Bone mass increases after error‐loading, even in the absence of osteocytes. Loaded osteoblasts may produce a combination of growth factors affecting adjacent osteoblast differentiation. We ...hypothesized that osteoblasts respond to a single load in the short‐term (minutes) by changing F‐actin stress fiber distribution, in the intermediate‐term (hours) by signaling molecule production, and in the long‐term (days) by differentiation. Furthermore, growth factors produced during and after mechanical loading by pulsating fluid flow (PFF) will affect osteogenic differentiation. MC3T3‐E1 pre‐osteoblasts were either/not stimulated by 60 min PFF (amplitude, 1.0 Pa; frequency, 1 Hz; peak shear stress rate, 6.5 Pa/s) followed by 0–6 h, or 21/28 days of post‐incubation without PFF. Computational analysis revealed that PFF immediately changed distribution and magnitude of fluid dynamics over an adherent pre‐osteoblast inside a parallel‐plate flow chamber (immediate impact). Within 60 min, PFF increased nitric oxide production (5.3‐fold), altered actin distribution, but did not affect cell pseudopodia length and cell orientation (initial downstream impact). PFF transiently stimulated Fgf2, Runx2, Ocn, Dmp1, and Col1⍺1 gene expression between 0 and 6 h after PFF cessation. PFF did not affect alkaline phosphatase nor collagen production after 21 days, but altered mineralization after 28 days.
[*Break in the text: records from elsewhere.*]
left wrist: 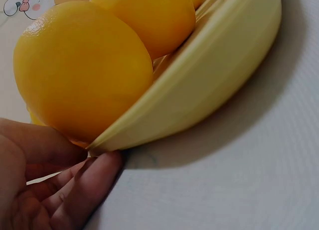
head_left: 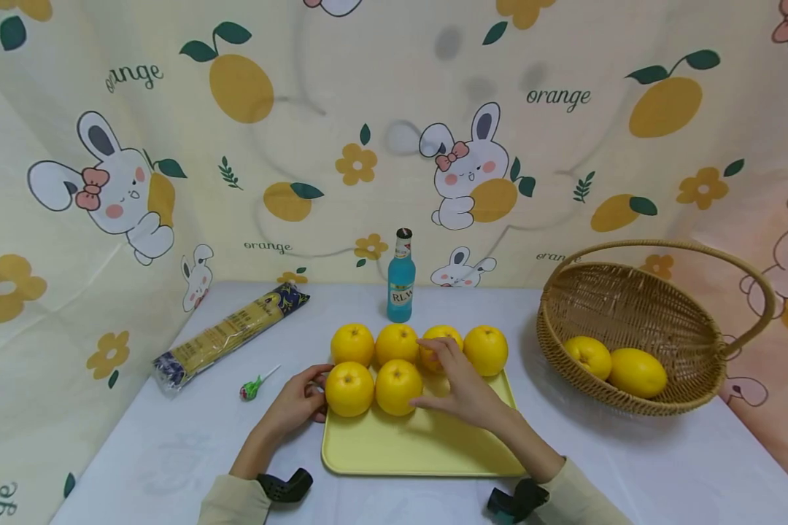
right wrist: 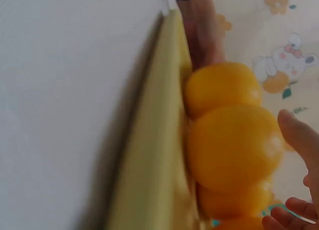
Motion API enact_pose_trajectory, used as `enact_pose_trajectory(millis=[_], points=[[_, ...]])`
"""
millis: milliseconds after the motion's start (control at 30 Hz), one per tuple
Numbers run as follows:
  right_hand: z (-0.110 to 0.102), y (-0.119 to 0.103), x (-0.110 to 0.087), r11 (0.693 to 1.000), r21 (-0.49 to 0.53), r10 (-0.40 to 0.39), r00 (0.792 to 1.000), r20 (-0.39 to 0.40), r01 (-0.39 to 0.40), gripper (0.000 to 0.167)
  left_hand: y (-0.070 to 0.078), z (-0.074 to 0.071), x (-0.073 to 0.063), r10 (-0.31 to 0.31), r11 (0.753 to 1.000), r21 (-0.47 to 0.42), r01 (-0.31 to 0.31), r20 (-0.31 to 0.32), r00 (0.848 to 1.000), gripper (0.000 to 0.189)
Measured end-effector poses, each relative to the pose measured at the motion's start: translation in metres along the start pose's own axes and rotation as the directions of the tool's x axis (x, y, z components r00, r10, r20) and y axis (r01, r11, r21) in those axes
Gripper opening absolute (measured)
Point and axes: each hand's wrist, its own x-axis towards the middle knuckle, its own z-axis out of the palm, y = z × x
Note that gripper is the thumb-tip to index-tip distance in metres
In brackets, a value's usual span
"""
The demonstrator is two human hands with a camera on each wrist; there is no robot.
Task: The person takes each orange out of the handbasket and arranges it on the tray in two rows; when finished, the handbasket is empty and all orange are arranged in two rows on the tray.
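Observation:
A pale yellow tray (head_left: 427,445) holds several round yellow oranges, a back row and two in front. My left hand (head_left: 295,401) is at the tray's left edge. In the left wrist view its thumb and fingers (left wrist: 102,182) pinch the rim beside the front left orange (left wrist: 82,73). Over the tray, my right hand (head_left: 462,390) has thumb and fingers spread apart with nothing gripped. Its thumb tip is close to the front right orange (head_left: 398,387), and its fingers partly cover a back-row orange (head_left: 441,337). The right wrist view shows the thumb (right wrist: 299,135) apart from the nearest orange (right wrist: 234,148).
A wicker basket (head_left: 630,292) with two yellow fruits (head_left: 638,372) leans open at the right. Behind the tray stands a blue bottle (head_left: 401,281). At the left lie a long gold and navy packet (head_left: 230,332) and a lollipop (head_left: 251,389). A patterned curtain (head_left: 368,95) hangs behind.

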Motion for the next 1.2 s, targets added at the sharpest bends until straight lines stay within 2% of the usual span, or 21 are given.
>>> enact_pose_trajectory(millis=[133,333,433,567,667,767,900,967,1100,1200], points=[[-0.019,0.005,-0.004,0.999,0.02,0.036,0.998,-0.048,-0.035,0.074,0.0,0.001,0.0,-0.013,1.0,0.001,0.013,-0.007,1.0,0.055],[-0.063,0.022,-0.012,0.996,-0.089,0.006,0.982,-0.189,-0.023,0.052,0.002,0.001,-0.001,-0.021,1.0,0.005,0.021,-0.008,1.0,0.054],[-0.09,0.032,-0.017,0.99,-0.138,0.001,0.966,-0.259,-0.038,0.041,0.003,0.001,-0.001,-0.022,1.0,0.002,0.022,-0.014,1.0,0.054],[-0.125,0.045,-0.022,0.986,-0.154,-0.001,0.938,-0.347,-0.056,0.029,0.004,0.002,-0.002,-0.031,0.999,0.008,0.031,-0.028,0.999,0.053],[-0.15,0.054,-0.026,0.983,-0.164,0.012,0.924,-0.382,-0.08,0.023,0.007,0.003,-0.004,-0.042,0.999,0.009,0.042,-0.035,0.999,0.053],[-0.172,0.06,-0.032,0.971,-0.169,0.098,0.924,-0.371,-0.17,0.018,0.017,0.004,-0.009,-0.045,0.999,0.008,0.045,-0.031,0.999,0.052],[-0.2,0.069,-0.037,0.932,-0.179,0.254,0.92,-0.298,-0.316,0.021,0.031,0.005,-0.016,-0.05,0.999,0.012,0.05,-0.027,0.998,0.051],[-0.213,0.075,-0.039,0.912,-0.192,0.308,0.915,-0.261,-0.362,0.024,0.034,0.005,-0.018,-0.055,0.998,0.013,0.055,-0.028,0.998,0.05],[-0.237,0.089,-0.044,0.887,-0.224,0.361,0.909,-0.208,-0.403,0.029,0.036,0.005,-0.02,-0.047,0.999,0.012,0.048,-0.03,0.998,0.05],[-0.25,0.101,-0.049,0.856,-0.223,0.432,0.882,-0.189,-0.467,0.035,0.034,0.005,-0.019,-0.039,0.999,0.01,0.04,-0.032,0.999,0.051]])
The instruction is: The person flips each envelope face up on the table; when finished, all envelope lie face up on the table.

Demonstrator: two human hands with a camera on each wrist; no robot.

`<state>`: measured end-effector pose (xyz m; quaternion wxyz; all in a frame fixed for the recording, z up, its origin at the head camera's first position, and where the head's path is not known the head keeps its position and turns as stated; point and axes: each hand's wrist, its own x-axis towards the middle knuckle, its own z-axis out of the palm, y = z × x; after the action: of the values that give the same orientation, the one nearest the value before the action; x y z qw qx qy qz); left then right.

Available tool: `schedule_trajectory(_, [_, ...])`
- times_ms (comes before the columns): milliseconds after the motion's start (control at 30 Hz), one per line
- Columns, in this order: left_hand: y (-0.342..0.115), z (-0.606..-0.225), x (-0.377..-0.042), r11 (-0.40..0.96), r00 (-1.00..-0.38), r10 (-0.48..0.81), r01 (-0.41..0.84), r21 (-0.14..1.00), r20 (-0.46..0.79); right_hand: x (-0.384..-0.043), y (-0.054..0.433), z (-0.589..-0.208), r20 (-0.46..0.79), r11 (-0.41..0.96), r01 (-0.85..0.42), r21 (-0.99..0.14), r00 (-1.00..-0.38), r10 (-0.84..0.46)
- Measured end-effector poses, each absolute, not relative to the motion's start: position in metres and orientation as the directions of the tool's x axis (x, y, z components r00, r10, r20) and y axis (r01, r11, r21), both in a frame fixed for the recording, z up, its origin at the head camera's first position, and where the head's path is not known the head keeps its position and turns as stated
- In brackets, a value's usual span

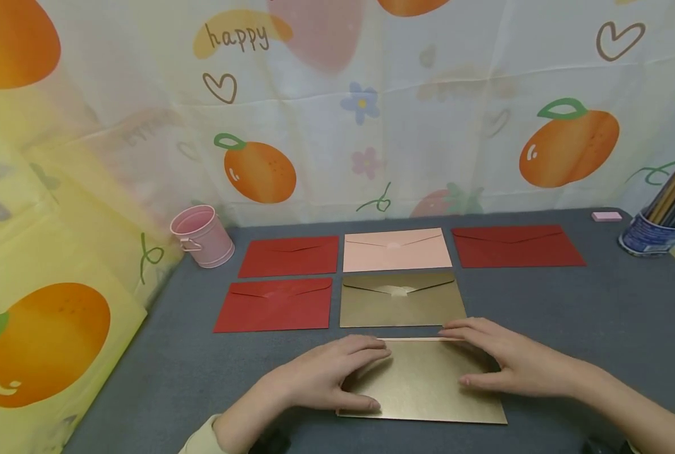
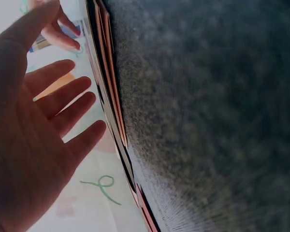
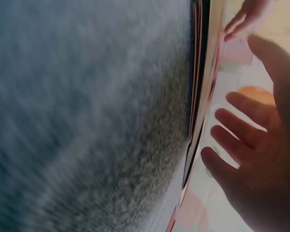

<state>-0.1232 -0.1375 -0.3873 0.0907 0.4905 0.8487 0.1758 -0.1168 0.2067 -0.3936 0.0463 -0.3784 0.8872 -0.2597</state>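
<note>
A small stack of envelopes lies at the front of the table, with a plain gold envelope [image 1: 428,384] on top. Along its far edge shows a thin pink strip of another envelope, and the wrist views show several layered edges below. My left hand [image 1: 340,375] is over the stack's left end, fingers spread and relaxed, thumb over the gold surface. Over the right end is my right hand [image 1: 499,356], its fingers reaching toward the far edge. Both wrist views show the palms with nothing in them, the left hand [image 2: 34,130] and the right hand [image 3: 261,150] alike.
Behind the stack lie a gold envelope [image 1: 402,309], a pink envelope [image 1: 397,255] and red envelopes [image 1: 292,255] in two rows. A pink bucket [image 1: 204,239] stands at the back left. Far right are a pencil holder [image 1: 652,236] and a pink eraser [image 1: 606,216].
</note>
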Motion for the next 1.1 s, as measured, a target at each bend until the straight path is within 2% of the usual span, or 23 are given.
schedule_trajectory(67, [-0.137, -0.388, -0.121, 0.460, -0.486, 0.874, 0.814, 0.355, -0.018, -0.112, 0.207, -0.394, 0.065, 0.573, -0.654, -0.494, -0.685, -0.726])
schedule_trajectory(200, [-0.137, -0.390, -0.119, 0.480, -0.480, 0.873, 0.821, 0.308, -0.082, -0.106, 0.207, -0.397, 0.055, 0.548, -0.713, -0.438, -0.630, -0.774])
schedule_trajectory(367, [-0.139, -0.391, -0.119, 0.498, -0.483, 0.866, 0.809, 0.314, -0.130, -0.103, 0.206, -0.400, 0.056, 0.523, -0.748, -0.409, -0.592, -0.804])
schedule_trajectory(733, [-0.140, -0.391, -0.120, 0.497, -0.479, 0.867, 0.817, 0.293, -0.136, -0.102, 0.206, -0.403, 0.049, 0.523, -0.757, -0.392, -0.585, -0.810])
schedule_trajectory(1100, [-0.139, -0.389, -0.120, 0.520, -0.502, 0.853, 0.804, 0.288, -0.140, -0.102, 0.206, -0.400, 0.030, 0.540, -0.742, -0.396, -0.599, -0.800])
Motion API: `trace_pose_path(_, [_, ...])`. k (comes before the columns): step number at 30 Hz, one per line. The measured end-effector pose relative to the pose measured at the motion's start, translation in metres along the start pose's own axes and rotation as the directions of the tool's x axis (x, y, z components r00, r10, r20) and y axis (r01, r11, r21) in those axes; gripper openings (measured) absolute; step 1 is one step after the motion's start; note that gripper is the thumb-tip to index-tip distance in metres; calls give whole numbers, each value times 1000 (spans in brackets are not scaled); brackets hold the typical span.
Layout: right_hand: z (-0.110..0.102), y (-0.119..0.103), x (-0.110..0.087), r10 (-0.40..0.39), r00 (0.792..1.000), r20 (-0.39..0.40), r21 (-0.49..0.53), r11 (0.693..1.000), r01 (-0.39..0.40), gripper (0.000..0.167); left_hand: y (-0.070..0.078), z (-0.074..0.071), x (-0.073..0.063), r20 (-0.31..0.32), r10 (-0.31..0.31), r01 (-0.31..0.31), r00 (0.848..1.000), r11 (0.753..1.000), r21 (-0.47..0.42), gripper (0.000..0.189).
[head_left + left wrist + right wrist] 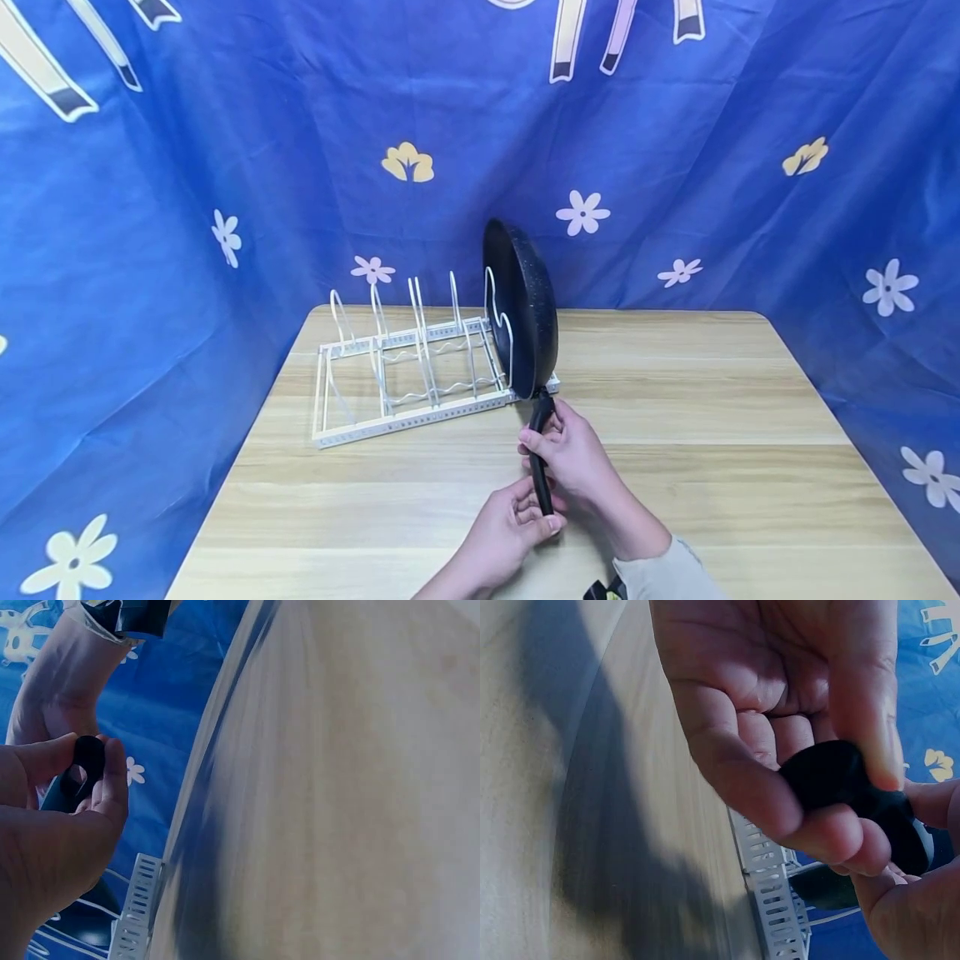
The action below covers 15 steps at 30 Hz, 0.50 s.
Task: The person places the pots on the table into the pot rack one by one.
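Note:
A black frying pan (pixel 528 308) stands on its edge at the right end of a white wire pan rack (pixel 416 412), its rim against the last wire divider. Its black handle (pixel 541 479) points down toward the front of the table. My right hand (pixel 573 450) grips the handle close to the pan, thumb on top. At the handle's far end my left hand (pixel 510 529) pinches it between thumb and fingers. The left wrist view shows the hole in the handle end (pixel 89 756) between the left hand's thumb and fingers (pixel 114 780).
The rack's other wire dividers (pixel 423 342) stand upright to the left of the pan. A wooden table (pixel 712 450) carries it all. Blue patterned cloth (pixel 450 108) hangs behind and at both sides. A black strap (pixel 596 592) lies by the right sleeve.

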State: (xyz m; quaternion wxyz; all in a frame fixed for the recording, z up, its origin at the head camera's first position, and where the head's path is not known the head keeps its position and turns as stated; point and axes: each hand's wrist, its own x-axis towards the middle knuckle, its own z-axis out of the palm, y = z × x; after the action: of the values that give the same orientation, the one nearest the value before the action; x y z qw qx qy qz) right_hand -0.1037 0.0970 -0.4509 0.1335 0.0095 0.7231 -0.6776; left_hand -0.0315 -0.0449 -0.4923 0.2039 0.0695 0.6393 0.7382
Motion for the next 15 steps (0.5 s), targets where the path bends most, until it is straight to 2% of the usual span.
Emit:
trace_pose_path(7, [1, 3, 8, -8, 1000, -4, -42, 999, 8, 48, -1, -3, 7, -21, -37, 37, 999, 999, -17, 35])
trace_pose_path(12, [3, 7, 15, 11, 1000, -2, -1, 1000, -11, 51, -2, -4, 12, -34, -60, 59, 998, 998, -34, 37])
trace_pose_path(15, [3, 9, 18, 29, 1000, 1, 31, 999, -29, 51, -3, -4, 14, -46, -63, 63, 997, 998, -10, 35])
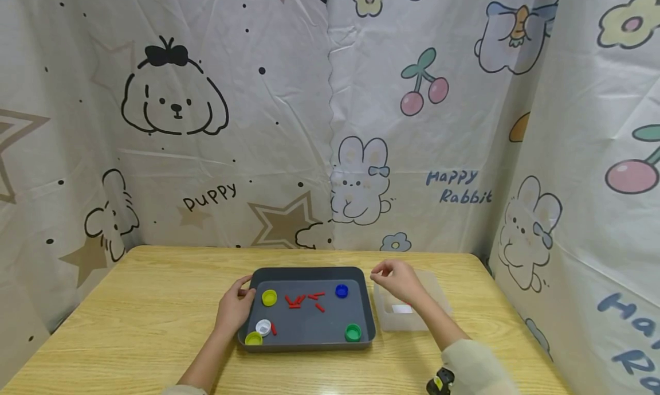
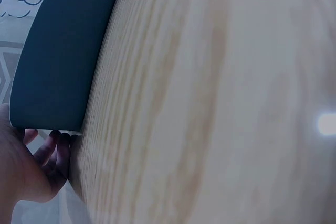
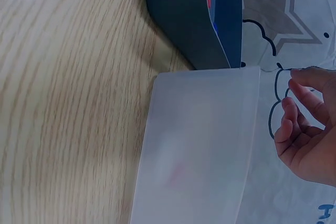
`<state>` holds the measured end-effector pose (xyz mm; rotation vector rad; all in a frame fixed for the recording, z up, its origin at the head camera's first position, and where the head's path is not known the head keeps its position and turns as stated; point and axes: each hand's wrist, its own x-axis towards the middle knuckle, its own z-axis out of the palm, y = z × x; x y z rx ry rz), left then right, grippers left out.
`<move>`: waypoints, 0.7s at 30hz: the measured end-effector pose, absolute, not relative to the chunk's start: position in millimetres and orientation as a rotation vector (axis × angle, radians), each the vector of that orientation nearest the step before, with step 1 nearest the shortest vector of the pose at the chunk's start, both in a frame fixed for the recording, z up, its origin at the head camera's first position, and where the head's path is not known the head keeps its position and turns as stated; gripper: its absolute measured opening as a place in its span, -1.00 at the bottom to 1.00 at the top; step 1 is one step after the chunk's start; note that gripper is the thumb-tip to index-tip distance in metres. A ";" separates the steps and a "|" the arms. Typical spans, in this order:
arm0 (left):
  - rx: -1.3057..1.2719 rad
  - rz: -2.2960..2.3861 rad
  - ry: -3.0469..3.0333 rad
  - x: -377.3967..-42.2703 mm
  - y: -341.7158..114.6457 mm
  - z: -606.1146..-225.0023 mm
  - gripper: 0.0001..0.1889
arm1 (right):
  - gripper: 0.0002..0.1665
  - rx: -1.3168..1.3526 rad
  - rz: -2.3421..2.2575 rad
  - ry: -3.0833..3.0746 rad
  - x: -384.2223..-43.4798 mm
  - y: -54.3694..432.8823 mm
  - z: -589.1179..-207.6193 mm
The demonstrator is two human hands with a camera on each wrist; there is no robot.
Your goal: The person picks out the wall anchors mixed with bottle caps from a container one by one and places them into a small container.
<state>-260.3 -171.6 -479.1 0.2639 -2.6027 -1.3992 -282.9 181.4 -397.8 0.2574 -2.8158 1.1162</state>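
Note:
A dark grey tray (image 1: 304, 347) lies on the table, with my left hand (image 1: 234, 309) gripping its left edge, thumb at the rim. In the left wrist view the fingers (image 2: 62, 153) curl at the tray's end (image 2: 58, 66). Inside the tray are several small red sticks (image 1: 294, 306), two yellow caps (image 1: 269, 297), a white cap (image 1: 263, 327), a blue cap (image 1: 342, 291) and a green cap (image 1: 353, 332). My right hand (image 1: 399, 280) is raised over a translucent box (image 1: 392, 324), fingers curled and thumb against the index finger (image 3: 307, 98); nothing shows between them.
The translucent box (image 3: 199, 145) stands close against the tray's right side; a white label (image 1: 402, 309) and a bit of red show in it. The pale wooden table (image 1: 154, 303) ends at a patterned curtain (image 1: 289, 154) behind and at both sides.

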 end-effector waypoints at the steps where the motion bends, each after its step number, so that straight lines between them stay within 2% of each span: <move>1: 0.264 -1.400 -2.604 -260.1 -171.6 -478.9 -0.56 | -0.92 0.262 1.116 -2.813 -283.0 179.5 -398.0; 21: 0.264 -1.397 -2.601 -260.8 -172.1 -481.1 -0.56 | -0.96 0.338 1.164 -2.802 -281.1 149.1 -407.5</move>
In conclusion, a single bout of PFF with indirect associated release of biochemical factors, stimulates osteoblast differentiation in the long‐term, which may explain enhanced bone formation resulting from mechanical stimuli.
Pulsating fluid flow has distinct temporal impact on pre‐osteoblast behavior and osteogenic differentiation. Initially, PFF increased nitric oxide production, followed in the short‐term by F‐actin stress fiber changes. In the long‐term, PFF did not enhance collagen production, but increased mineralization. This indicates that a single bout of mechanical loading, triggering release of soluble factors, stimulates mineralization in the long‐term.